Exome sequencing of pediatric supratentorial/hemispheric GBMs has revealed differences in the biology that governs tumorigenesis between pediatric/young adult GBMs and those seen in adults. In the young age group somatic mutations in the H3.3-ATRX-DAXX chromatin remodeling pathway can be found. Mutations in the tumor suppressor TP53 are found in approximately half of GBMs and 86 % of GBMs with H3.3 or ATRX mutations. Mutations in H3.3 were also highly specific for GBMs when compared to low-grade lesions and thus provide additional tools to help differentiate between the different tumor grades in small biopsies [11]. Although extremely rare in the pediatric population, IDH1 mutations may be encountered in the adolescent age group [12].

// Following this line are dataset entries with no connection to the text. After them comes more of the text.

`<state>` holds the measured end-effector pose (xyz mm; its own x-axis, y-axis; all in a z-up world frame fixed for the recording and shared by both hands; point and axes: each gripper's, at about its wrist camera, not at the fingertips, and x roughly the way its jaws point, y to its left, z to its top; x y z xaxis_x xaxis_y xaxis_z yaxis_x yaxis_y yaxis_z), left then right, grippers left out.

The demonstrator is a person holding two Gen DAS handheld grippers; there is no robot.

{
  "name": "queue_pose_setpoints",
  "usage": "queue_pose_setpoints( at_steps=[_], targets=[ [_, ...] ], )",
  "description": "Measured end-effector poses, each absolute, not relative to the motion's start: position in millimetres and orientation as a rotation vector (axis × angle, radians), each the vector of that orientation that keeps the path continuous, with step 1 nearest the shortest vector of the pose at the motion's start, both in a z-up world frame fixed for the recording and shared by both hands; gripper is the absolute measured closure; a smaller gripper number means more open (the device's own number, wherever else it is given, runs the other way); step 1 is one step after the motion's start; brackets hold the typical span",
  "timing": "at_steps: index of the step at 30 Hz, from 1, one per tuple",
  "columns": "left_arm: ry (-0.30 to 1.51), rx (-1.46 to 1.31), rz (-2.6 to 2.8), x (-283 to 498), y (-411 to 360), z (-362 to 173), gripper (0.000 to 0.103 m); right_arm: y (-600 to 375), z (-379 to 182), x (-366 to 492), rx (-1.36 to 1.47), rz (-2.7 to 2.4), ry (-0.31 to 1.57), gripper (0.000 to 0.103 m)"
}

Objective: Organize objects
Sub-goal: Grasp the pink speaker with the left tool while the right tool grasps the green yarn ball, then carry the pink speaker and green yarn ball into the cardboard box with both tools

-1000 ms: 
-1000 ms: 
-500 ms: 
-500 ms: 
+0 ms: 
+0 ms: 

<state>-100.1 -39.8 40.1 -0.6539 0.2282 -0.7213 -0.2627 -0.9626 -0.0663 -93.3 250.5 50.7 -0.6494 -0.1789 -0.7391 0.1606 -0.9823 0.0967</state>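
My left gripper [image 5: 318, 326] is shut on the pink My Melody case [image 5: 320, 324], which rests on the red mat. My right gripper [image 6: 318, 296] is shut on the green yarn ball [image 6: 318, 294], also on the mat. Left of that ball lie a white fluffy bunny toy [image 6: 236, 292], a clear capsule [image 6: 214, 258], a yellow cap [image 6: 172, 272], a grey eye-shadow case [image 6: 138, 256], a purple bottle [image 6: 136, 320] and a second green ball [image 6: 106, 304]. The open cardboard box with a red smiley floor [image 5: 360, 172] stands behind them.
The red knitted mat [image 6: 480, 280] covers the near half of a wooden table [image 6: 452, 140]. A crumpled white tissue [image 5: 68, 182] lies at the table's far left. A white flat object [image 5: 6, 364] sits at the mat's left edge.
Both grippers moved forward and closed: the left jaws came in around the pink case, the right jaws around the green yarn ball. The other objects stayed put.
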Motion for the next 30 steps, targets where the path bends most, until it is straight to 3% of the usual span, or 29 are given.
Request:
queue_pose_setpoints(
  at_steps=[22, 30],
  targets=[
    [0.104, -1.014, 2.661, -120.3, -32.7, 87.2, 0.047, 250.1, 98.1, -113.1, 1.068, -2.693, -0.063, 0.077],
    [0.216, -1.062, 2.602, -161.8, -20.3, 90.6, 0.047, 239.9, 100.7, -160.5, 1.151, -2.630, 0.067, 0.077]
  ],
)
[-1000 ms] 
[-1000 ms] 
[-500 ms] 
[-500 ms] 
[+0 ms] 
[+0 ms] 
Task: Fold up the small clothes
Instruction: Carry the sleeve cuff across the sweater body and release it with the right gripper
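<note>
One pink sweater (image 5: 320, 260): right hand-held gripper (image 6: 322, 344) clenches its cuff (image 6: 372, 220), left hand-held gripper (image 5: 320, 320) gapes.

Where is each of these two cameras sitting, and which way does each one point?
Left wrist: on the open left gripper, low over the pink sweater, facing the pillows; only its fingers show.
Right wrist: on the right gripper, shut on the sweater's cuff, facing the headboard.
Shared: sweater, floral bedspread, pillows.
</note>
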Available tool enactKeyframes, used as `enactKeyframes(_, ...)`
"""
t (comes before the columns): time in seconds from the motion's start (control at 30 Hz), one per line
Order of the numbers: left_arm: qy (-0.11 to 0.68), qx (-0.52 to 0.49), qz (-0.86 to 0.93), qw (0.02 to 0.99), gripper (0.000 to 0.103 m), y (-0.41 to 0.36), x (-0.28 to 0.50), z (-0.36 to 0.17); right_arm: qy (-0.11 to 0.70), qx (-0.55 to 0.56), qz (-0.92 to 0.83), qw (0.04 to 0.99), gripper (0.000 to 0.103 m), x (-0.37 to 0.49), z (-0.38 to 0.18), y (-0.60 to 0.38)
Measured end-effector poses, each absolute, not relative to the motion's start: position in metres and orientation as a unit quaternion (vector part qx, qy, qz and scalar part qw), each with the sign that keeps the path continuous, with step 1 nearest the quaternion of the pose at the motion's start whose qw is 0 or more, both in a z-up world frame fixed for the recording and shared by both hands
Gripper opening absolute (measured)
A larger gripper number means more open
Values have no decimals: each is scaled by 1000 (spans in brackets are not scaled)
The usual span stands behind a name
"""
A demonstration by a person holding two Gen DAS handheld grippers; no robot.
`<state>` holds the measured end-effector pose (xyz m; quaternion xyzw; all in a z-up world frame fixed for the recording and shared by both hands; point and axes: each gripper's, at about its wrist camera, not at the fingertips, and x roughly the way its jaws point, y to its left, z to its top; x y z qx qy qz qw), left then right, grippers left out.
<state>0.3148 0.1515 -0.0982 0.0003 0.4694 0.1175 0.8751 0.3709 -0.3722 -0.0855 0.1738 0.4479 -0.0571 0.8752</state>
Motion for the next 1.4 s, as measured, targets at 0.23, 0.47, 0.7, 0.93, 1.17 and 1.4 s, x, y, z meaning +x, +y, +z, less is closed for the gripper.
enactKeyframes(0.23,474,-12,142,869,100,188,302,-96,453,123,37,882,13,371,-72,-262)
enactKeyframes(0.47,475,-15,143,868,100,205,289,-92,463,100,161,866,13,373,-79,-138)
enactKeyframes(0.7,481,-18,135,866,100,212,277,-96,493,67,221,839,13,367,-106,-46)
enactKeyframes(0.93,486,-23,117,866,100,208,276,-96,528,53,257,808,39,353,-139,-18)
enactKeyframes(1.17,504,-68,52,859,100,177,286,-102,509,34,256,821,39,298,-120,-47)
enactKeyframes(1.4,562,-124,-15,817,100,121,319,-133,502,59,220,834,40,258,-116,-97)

Pleomorphic Xanthoastrocytoma (PXA) is a relatively rare astrocytic, low-grade tumor (WHO grade II) with distinctive morphologic features. It is a supratentorial lesion that classically involves the superficial cortex and leptomeninges of the temporal lobe of children and young adults with medically refractory epilepsy. Grossly, PXAs are discrete lesions with leptomeningeal involvement and may be cystic lesions. Microscopically, as its name suggests, PXAs are composed of highly pleomorphic, fibrillary astrocytes, some of which may show lipidization (Fig. 6.6a). Large, bizarre, multinucleated cells are an additional feature. Reticulin positivity is a characteristic feature (Fig. 6.6b). Eosinophilic granular bodies, perivascular infiltration by lymphocytes, and a solid component within the subarachnoid space are key features that can help with diagnosis. Due to its significant pleomorphism, differentiation of PXA from more malignant astrocytic tumors such as anaplastic astrocytoma or GBM is critical given the difference in prognosis. In fact, even when PXAs show “anaplastic features” (5 or more mitoses per 10 high power fields) or necrosis, the prognosis still remains more favorable than that of high-grade gliomas [13]. The neoplastic cells in PXA are positive for S100 and variably positive for GFAP and CD34 [14]. There may also be focal areas with a neuronal phenotype suggesting a multipotential precursor cell as its cell of origin [15]. Approximately two-thirds of PXAs harbor the V600E BRAF mutation [16].